A review by dougbrun
The Infinities by John Banville

4.0

Where have all the gods gone? Hermes, Pan, Zeus and the group? We haven’t heard from them in a very long time. But wait, maybe we have, perhaps we have met them, dined with them, slept with them (that Zeus is quite the horny old god) and don’t realize it. Perhaps they walk among us, watching, listening, trying to understand us. This is a wonderful book--and that is it’s wonderful premise. It is one of the few books that upon finishing I wanted to immediately start all over again.
It is a delightful mid-summer day in the Irish countryside and old Adam Godley, a famous theoretical mathematician, lay in a gloomy upstairs room, suffering the effects of a debilitating stroke. His family and a couple of friends mill about Arden, the family estate. They stroll the gardens and grounds, awaiting the end. There is his obtuse son, young Adam, and his lovely wife Helen; his troubled nineteen year-old daughter, Petra; her “young man” boyfriend, who wishes to write a biography of her father; and the second wife, Ursula, driven to drink by her husband’s dalliances and remoteness. A friend of Adam senior also stops by, a frumpy, club-cloven-footed perspiring mystery of a man. And there are the gods: Zeus, who has an eye for Helen; Pan, the shape changing mysterious visitor; and the breezy omniscient narrator, Hermes. Together the mix affords us a view of the human and godly condition with humor, hope and occasional dismay.
Hermes is a delightful tour guide through this world of human foibles and godly pursuits. His observations are not only earth bound. He shares with us his frustration in keeping “Dad”, his father Zeus, in check. Early in the novel Zeus instructs Hermes to hold back the dawn an hour so that he can stay with the comely mortal Helen just a bit longer. He has visited her in the night, changing form to replicate her husband, ravishing her to a frenzied state that she will only recall as a dream. But for the most part the god’s are shy, making themselves known only in increments. “Strange, how tentative we are when we come into their world, shy amongst the creatures we have made,” muses Hermes. “Is it that we are worrying we might leave the order of things calamitously disturbed? Everything is to be put back exactly as it was before us, no stone left unturned, no angle unaligned, all divots replaced. This is the rule the gods must obey.”
As the gods come and go on this single day in the life of the Godley household, the family, friends and two staff members are revealed in increasing detail. The narrative moves from young Adam and Helen, shortly after Zeus's libidinal visit, through the entourage to the comatose mind of the patriarchal mathematician. Only perhaps the coma is not all it appears to be. In fact, there is a torrent of consciousness behind the lifeless form. “No two things are the same, the equals sign a scandal; there you have the crux of it, the cross to which I was nailed from the start. Difference: the very term is redundant, a nonce-word coined to comfort and deceive.” It is revealed that his complex mind, is streaming along, nicely, thank you very much.

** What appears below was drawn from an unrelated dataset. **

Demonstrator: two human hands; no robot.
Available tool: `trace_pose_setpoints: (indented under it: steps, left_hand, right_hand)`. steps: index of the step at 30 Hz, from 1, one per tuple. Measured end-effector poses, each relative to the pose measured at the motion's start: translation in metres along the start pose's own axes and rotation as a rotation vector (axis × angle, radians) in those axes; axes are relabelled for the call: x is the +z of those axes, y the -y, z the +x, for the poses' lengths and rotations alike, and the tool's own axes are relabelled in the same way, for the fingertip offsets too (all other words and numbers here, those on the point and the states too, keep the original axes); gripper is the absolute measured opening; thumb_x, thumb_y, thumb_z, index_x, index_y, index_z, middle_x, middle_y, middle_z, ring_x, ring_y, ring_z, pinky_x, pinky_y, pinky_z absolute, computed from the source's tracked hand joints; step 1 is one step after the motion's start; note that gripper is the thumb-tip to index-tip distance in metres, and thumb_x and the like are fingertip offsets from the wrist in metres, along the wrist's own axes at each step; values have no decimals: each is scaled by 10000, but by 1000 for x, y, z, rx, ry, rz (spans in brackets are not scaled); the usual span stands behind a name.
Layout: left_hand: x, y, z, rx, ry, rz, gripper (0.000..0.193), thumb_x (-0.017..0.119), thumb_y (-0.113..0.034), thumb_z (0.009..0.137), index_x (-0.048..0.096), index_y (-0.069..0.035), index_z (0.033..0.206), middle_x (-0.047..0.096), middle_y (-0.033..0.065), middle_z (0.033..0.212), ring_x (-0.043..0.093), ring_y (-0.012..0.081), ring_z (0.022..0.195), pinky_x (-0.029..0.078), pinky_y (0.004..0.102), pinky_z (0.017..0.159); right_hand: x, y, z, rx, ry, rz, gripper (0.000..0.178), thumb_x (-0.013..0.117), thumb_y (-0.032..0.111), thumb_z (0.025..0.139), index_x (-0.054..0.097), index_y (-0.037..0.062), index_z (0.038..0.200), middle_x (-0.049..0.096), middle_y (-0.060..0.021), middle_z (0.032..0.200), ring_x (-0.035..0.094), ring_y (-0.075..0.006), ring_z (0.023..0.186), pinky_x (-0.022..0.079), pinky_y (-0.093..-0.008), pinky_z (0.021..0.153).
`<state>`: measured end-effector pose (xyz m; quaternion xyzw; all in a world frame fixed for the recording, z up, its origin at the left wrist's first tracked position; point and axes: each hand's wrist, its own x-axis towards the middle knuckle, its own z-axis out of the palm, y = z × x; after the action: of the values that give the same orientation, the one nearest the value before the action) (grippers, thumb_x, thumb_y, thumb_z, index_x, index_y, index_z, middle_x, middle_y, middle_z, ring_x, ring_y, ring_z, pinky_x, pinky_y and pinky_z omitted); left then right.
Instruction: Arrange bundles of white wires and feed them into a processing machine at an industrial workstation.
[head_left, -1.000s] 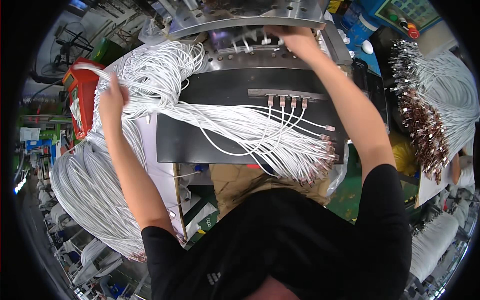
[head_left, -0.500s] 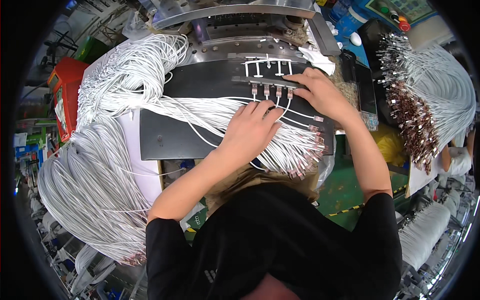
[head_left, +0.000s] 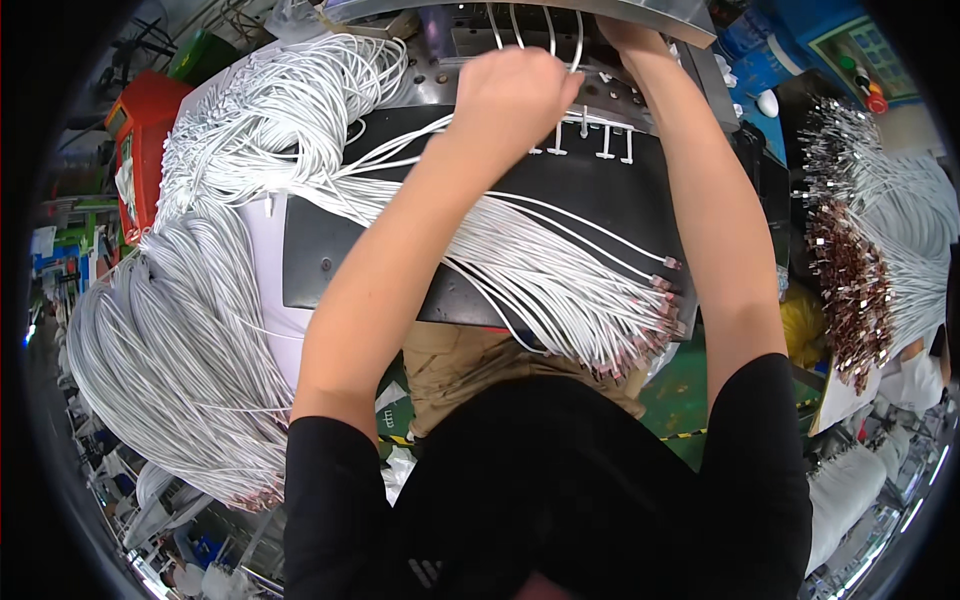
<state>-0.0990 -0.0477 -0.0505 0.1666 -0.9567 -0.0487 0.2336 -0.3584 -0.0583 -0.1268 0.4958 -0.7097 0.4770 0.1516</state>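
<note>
My left hand (head_left: 515, 90) reaches to the far side of the black work surface (head_left: 335, 245), its fingers curled round a few white cables. Beyond the knuckles, the cables (head_left: 550, 32) run up under the curved metal beam (head_left: 560, 8) of a machine. To its right, my right hand (head_left: 632, 38) goes in beneath the same beam; its fingers are hidden. Below my hands lies a thin white plastic strip (head_left: 606, 142) with short prongs. A large bundle of white cables (head_left: 560, 285) with clear, pinkish plug ends spreads across the work surface under my left forearm.
Coiled white cables (head_left: 180, 350) fill the left side, with a tangled heap (head_left: 290, 110) behind them and a red bin (head_left: 145, 130) beside it. At the right hang more cables with brown and silver ends (head_left: 850, 290). A control panel with a red button (head_left: 876, 103) stands back right.
Both hands have moved forward to the machine. The metal bar with its row of plugs has left the work surface, and its cables now lead under the beam. The white strip stayed behind.
</note>
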Motion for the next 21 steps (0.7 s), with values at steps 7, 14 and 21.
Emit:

And it echoes what we know of his mathematical work, theories of parallel worlds, just as the narration reveals parallel and intertwined complexities. For instance, the old man continues: “Perhaps that is my trouble, perhaps my standards are too high. Perhaps human love is simple, and therefore beyond me, due to my incurable complicating bent.”
For someone who relishes good prose, this book is a delight, as one would expect from a writer of such accomplishment. (The Infinities is the second Man Booker Prize John Banville holds, as well as a host of other recognitions, including the James Tait Black Memorial Prize and the Guardian Fiction Award.) For example, this passage: “Time too is a difficulty. For her it has two modes. Either it drags itself painfully along like something dragging itself in its own slime over bits of twigs and dead leaves on a forest floor, or it speeds past, in jumps and flickers, like the scenes on a spool of film clattering madly through a broken projector.” Or this passage, describing the dead-start liftoff of a locomotion: “Now the engine bethinks itself and gives a sort of shake, and a repeated loud metallic clank runs along the carriages from coupling to coupling, and with a groan the brutish thing begins to move off, and as it moves the risen sun strides through each set of carriage windows in turn, taking its revenge on the still-burning light bulbs, putting them to shame with its irresistible harsh fire.”
There is little dramatic momentum to this book. Instead the book progresses like a stroll through a garden, a morning filled with illuminated reserve and observation.Too, there is the constant agitation of revelation, like a chemical slowly dissolving an element. No one is who they seem. Rather, they are more complex, more disorderly and fraught; more in love, more afraid than the surface belies. Reading The Infinities is rather like watching the sun come up. The shadows give way to the low light, the low light increases to eventual brightness. There is never not pleasure in watching the sun come up. But then Hermes was ordered to hold it back for a hour, remember? Zeus can alter even that. Certainly the mathematician Adman Godley would find the challenge to such mathematical certainty an obverse pleasure.